TASK OBJECTIVE:
What you return must be the full listing, word for word, with no images in it.

MATERIAL PROVIDED:
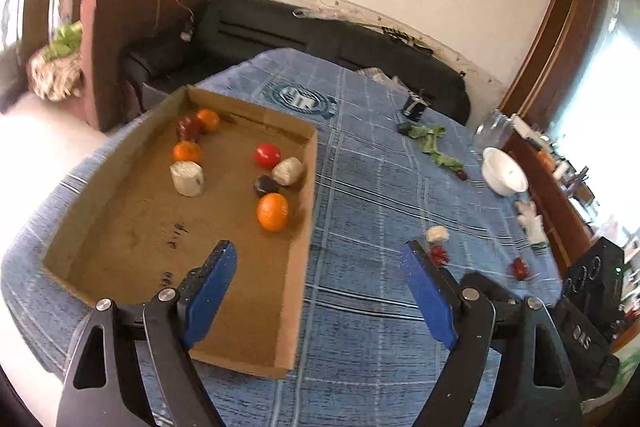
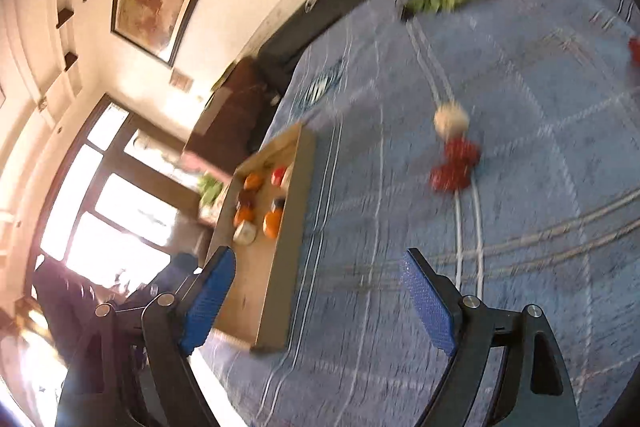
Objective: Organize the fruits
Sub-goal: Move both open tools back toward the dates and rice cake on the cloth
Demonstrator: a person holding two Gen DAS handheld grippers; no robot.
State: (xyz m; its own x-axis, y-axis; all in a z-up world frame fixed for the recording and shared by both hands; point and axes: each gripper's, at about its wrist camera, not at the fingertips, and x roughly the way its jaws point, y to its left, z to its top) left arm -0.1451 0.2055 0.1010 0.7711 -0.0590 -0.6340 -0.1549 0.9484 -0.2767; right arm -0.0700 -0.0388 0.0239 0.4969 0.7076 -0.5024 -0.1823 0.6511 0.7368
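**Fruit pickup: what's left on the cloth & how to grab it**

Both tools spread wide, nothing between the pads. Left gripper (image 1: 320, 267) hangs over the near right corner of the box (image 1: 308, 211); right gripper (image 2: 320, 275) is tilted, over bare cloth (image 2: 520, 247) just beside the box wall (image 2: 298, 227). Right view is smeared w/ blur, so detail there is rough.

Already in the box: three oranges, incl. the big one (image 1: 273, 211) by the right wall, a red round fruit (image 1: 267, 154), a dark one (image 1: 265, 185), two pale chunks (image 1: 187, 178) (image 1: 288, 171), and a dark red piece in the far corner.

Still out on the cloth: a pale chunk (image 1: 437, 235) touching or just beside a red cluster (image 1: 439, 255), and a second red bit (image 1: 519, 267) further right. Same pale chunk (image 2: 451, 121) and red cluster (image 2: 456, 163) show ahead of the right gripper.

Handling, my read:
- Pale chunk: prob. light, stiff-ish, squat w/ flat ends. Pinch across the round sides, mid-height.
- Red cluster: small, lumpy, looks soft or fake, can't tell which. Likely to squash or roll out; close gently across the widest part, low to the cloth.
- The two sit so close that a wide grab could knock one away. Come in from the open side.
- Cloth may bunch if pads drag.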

RESPONSE TO THE TASK:
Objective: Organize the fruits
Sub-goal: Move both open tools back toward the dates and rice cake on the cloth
Demonstrator: a person holding two Gen DAS handheld grippers; no robot.
State: (xyz m; its own x-axis, y-axis; all in a z-up world frame fixed for the recording and shared by both hands; point and axes: each gripper's, at about its wrist camera, not at the fingertips, and x roughly the way its jaws point, y to its left, z to its top) left arm -0.1451 0.2055 0.1010 0.7711 -0.0590 -0.6340 -0.1549 0.9484 -0.2767; right arm -0.0700 -0.0388 0.0239 0.4969 0.7076 -0.5024 -0.1823 0.6511 0.7368
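**Fruit pickup: what's left on the cloth & how to grab it**

Both tools spread wide, nothing between the pads. Left gripper (image 1: 320, 267) hangs over the near right corner of the box (image 1: 308, 211); right gripper (image 2: 320, 275) is tilted, over bare cloth (image 2: 520, 247) just beside the box wall (image 2: 298, 227). Right view is smeared w/ blur, so detail there is rough.

Already in the box: three oranges, incl. the big one (image 1: 273, 211) by the right wall, a red round fruit (image 1: 267, 154), a dark one (image 1: 265, 185), two pale chunks (image 1: 187, 178) (image 1: 288, 171), and a dark red piece in the far corner.

Still out on the cloth: a pale chunk (image 1: 437, 235) touching or just beside a red cluster (image 1: 439, 255), and a second red bit (image 1: 519, 267) further right. Same pale chunk (image 2: 451, 121) and red cluster (image 2: 456, 163) show ahead of the right gripper.

Handling, my read:
- Pale chunk: prob. light, stiff-ish, squat w/ flat ends. Pinch across the round sides, mid-height.
- Red cluster: small, lumpy, looks soft or fake, can't tell which. Likely to squash or roll out; close gently across the widest part, low to the cloth.
- The two sit so close that a wide grab could knock one away. Come in from the open side.
- Cloth may bunch if pads drag.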

The output requires no further additions.